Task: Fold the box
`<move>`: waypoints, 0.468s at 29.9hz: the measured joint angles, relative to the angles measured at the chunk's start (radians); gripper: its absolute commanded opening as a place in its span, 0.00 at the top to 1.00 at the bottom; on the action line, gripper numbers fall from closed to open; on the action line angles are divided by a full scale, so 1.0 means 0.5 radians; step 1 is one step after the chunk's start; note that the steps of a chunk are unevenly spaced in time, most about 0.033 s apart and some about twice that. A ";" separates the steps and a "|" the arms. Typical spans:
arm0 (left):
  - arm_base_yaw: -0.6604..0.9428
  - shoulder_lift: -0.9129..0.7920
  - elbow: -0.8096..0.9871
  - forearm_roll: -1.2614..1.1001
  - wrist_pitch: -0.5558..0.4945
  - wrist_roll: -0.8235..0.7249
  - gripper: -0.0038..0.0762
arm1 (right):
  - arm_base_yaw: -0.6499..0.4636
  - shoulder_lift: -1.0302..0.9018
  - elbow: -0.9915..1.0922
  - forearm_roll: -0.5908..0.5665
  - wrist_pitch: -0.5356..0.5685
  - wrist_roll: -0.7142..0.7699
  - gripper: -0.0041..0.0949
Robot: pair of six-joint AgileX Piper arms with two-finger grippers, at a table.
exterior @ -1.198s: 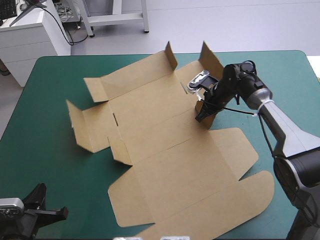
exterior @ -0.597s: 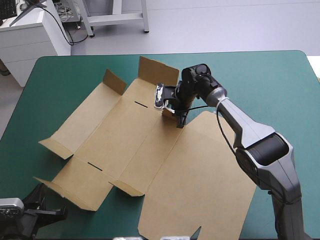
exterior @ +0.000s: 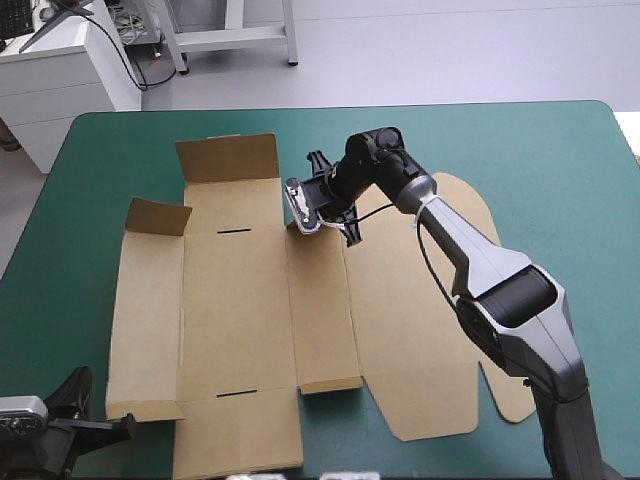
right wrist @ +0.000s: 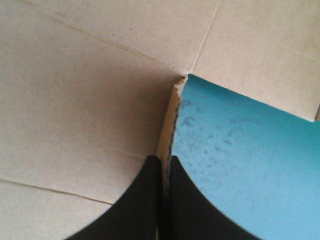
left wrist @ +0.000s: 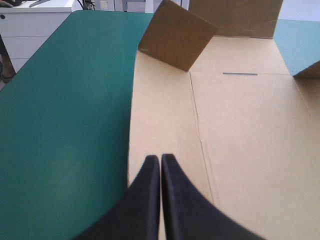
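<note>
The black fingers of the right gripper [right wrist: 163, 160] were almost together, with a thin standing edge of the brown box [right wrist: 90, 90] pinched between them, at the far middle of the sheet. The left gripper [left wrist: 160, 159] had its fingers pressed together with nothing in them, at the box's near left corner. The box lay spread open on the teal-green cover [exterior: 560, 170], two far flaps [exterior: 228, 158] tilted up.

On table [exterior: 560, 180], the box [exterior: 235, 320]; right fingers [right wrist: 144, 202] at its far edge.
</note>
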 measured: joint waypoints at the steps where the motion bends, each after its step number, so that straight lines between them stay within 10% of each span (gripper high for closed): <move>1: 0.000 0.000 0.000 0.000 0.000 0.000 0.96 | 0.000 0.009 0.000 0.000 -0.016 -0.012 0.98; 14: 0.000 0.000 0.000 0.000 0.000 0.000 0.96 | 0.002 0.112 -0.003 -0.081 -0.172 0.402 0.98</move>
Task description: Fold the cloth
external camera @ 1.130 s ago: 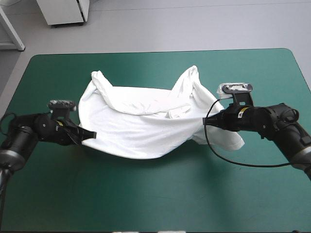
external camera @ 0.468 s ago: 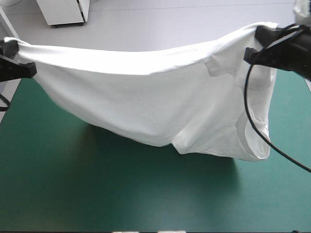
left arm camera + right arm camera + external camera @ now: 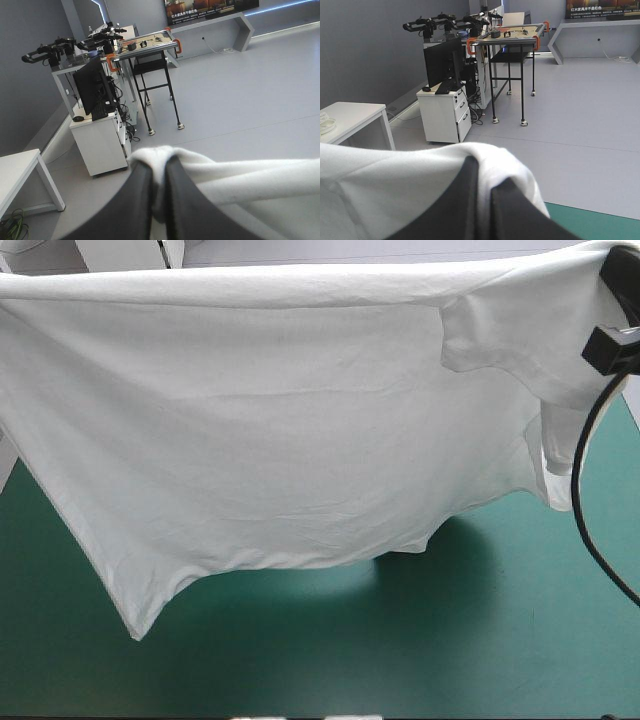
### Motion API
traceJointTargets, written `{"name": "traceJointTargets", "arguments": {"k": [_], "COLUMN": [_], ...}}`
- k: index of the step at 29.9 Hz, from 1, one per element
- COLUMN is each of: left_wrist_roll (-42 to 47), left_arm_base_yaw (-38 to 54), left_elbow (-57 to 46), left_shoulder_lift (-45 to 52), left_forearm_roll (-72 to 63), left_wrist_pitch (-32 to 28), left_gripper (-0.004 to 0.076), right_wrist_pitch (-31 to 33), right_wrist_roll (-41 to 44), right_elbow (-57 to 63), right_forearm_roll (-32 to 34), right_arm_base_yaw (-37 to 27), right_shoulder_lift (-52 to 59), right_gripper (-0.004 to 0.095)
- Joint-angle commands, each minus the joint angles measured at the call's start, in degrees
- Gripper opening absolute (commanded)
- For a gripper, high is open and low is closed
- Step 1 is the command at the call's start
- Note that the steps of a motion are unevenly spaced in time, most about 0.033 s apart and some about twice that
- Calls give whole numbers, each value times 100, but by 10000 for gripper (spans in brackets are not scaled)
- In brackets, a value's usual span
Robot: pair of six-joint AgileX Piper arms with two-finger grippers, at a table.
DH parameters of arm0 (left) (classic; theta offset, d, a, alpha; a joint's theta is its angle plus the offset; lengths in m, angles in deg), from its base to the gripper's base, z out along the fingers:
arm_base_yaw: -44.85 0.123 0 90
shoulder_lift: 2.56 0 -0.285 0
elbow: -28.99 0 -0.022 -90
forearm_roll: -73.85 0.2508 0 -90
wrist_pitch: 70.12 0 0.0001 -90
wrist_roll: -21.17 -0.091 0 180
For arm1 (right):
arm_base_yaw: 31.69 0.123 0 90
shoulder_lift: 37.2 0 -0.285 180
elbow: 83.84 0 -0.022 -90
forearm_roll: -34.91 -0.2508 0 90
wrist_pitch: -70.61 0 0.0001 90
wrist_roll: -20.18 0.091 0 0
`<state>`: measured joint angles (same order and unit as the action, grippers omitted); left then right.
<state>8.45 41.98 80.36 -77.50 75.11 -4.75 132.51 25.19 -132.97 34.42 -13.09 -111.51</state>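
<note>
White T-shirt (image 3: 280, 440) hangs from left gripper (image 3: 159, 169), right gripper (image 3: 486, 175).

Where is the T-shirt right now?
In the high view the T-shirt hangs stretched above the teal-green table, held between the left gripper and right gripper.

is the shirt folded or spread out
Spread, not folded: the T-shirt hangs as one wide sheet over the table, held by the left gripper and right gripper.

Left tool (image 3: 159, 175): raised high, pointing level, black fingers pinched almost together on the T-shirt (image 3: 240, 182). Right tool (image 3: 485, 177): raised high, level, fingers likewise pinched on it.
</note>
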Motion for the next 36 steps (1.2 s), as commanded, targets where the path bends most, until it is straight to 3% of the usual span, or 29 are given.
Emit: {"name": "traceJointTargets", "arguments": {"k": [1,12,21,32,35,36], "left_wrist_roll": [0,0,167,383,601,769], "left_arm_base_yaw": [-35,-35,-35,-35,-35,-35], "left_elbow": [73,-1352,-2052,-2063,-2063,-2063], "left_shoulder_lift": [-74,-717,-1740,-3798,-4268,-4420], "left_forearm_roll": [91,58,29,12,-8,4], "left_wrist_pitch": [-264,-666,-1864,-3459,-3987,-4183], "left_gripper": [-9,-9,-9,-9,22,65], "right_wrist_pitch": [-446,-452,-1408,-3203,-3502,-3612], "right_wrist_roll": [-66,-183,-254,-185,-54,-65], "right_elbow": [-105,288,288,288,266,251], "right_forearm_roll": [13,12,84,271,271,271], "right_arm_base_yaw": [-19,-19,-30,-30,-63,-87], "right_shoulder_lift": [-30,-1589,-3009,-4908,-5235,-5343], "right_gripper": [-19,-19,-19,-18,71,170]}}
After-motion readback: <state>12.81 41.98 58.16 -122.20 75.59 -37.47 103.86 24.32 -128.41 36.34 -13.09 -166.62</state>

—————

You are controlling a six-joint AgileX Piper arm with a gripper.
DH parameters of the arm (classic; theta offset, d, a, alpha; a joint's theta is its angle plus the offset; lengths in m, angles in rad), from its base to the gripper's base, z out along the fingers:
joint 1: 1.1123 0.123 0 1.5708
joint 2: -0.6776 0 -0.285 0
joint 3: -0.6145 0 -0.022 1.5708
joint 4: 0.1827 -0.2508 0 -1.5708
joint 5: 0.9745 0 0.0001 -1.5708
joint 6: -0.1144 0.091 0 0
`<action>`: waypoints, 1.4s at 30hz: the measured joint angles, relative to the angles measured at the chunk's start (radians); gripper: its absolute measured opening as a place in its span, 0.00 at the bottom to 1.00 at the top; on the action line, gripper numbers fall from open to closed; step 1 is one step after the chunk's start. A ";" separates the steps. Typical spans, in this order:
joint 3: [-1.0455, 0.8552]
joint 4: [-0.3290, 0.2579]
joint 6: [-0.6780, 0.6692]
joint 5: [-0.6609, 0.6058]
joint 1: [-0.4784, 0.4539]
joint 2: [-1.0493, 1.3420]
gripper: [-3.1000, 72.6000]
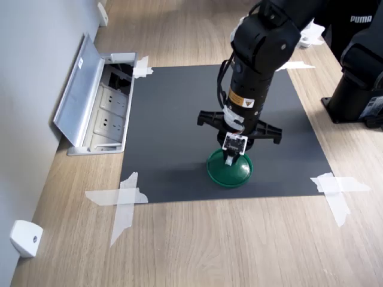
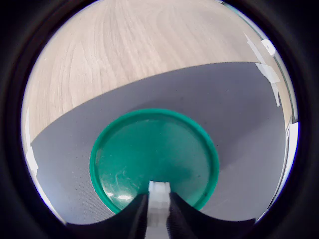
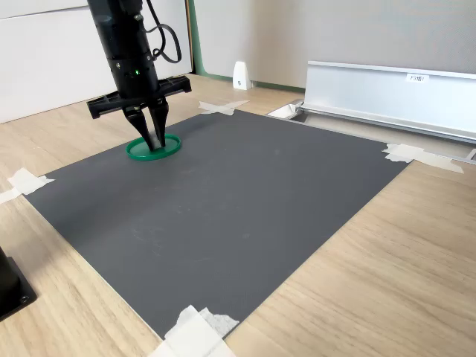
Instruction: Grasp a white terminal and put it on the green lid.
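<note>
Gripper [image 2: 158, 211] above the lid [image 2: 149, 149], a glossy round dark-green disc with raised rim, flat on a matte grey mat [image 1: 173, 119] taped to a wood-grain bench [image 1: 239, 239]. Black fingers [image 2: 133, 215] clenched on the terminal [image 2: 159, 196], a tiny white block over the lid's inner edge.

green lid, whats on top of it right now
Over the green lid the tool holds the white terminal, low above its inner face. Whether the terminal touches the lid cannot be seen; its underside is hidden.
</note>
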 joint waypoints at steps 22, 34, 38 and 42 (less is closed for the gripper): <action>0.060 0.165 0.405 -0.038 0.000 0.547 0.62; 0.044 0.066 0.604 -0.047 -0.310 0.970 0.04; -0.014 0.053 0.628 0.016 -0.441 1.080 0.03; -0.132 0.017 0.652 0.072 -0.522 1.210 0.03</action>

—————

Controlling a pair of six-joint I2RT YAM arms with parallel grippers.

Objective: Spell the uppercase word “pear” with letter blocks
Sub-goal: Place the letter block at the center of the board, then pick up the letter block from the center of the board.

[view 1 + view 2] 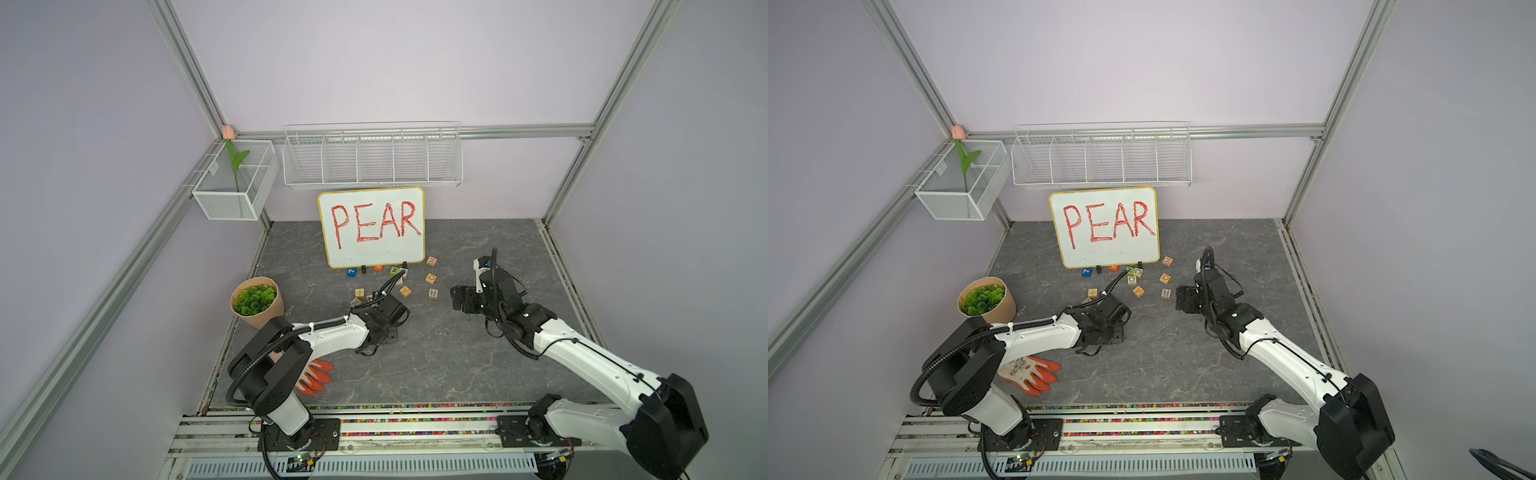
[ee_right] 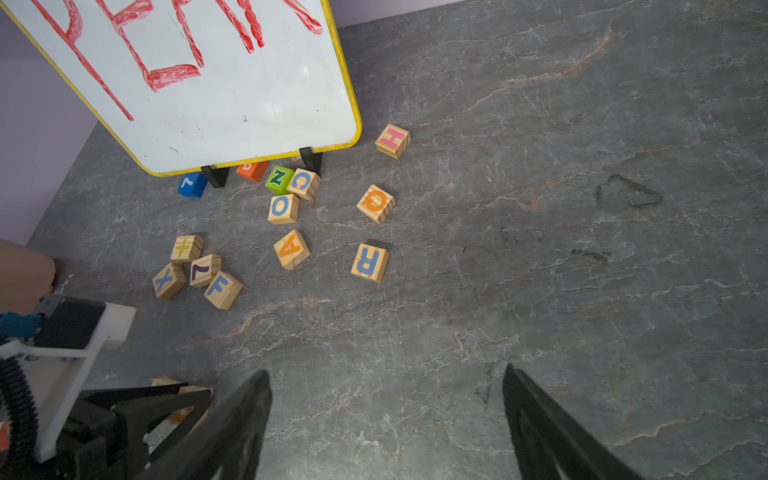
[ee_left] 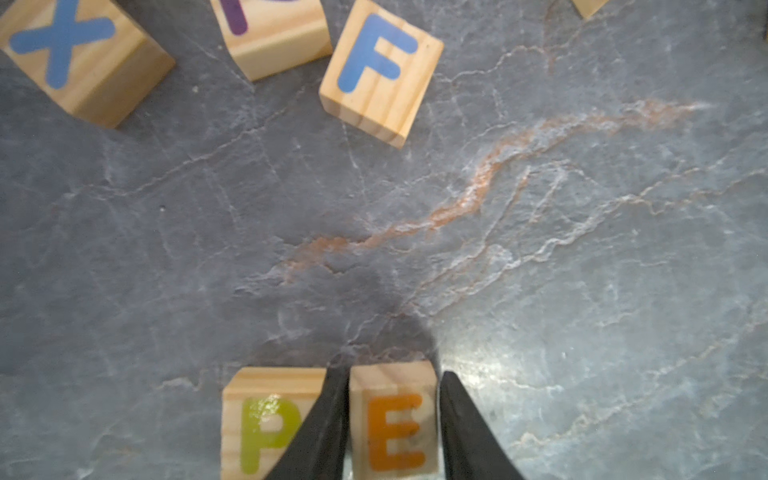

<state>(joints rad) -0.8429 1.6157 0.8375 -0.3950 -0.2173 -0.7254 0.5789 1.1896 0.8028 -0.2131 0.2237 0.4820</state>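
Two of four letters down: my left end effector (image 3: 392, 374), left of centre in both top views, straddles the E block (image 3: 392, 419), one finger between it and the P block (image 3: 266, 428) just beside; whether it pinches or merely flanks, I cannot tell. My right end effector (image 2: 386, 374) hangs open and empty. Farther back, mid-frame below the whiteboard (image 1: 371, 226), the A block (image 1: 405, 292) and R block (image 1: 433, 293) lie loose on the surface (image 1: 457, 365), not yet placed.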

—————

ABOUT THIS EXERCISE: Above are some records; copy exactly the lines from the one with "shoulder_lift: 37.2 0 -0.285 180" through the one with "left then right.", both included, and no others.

EXERCISE RESULT:
shoulder_lift: 37.2 0 -0.285 180
elbow: 83.84 0 -0.022 -90
forearm_roll: -34.91 -0.2508 0 90
wrist_pitch: -70.61 0 0.0001 90
wrist_roll: -20.18 0.091 0 0
`<state>`: measured joint angles (same order and unit as the action, grippers omitted); left then right.

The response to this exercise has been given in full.